*ABOUT THIS EXERCISE*:
Every line of the material must be restated exactly, though not its pictures.

....................

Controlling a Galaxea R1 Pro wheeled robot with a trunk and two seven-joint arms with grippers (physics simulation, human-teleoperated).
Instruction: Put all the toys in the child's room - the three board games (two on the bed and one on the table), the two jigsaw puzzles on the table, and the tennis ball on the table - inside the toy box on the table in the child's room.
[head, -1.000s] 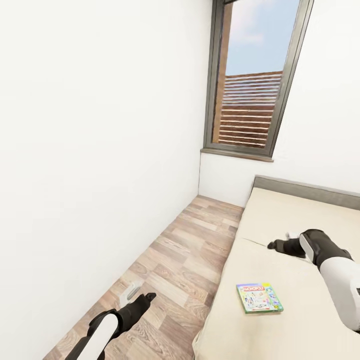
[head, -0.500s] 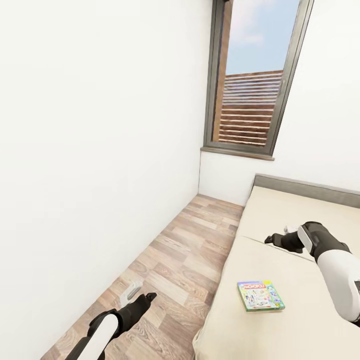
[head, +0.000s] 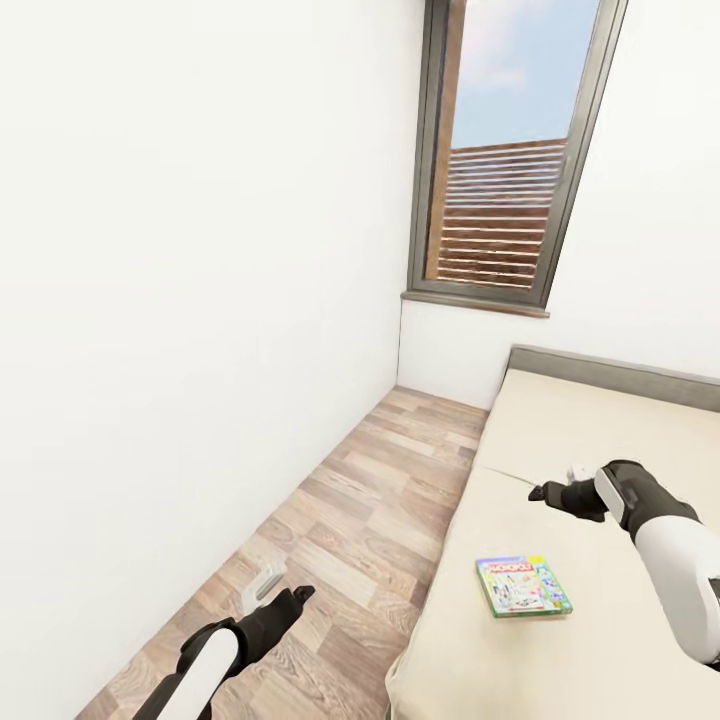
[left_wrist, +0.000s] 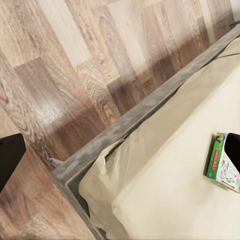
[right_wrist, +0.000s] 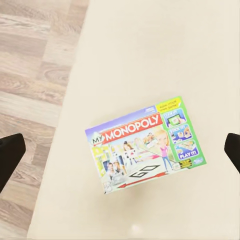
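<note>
Right claw (head: 545, 491), fingers spread apart and empty, hung above the bed (head: 600, 420), beyond the Monopoly board game (head: 523, 586). The green-edged box lay flat near the bed's floor-side edge, well clear of the headboard. Left claw (head: 285, 595) hovered open over the wood floor (head: 370, 500) beside the bed frame. For a sound pickup, the right claw would best descend squarely over one box edge, fingers straddling its thin side, since the soft sheet may yield.
</note>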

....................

*ANSWER TO THE EXERCISE*:
Controlling a Galaxea R1 Pro wheeled robot with a trunk and two seven-joint arms with grippers (physics simulation, human-teleoperated).
Instruction: Put all the toys in the child's room - the three board games (two on the bed and one on the table), the two jigsaw puzzles on the table, and the tennis ball on the table - inside the toy box on the table in the child's room.
[head, -1.000s] 
[head, -0.500s] 
[head, +0.000s] 
[left_wrist, +0.000s] 
[right_wrist, +0.000s] 
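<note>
Right claw (head: 545, 491), fingers spread apart and empty, hung above the bed (head: 600, 420), beyond the Monopoly board game (head: 523, 586). The green-edged box lay flat near the bed's floor-side edge, well clear of the headboard. Left claw (head: 285, 595) hovered open over the wood floor (head: 370, 500) beside the bed frame. For a sound pickup, the right claw would best descend squarely over one box edge, fingers straddling its thin side, since the soft sheet may yield.
</note>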

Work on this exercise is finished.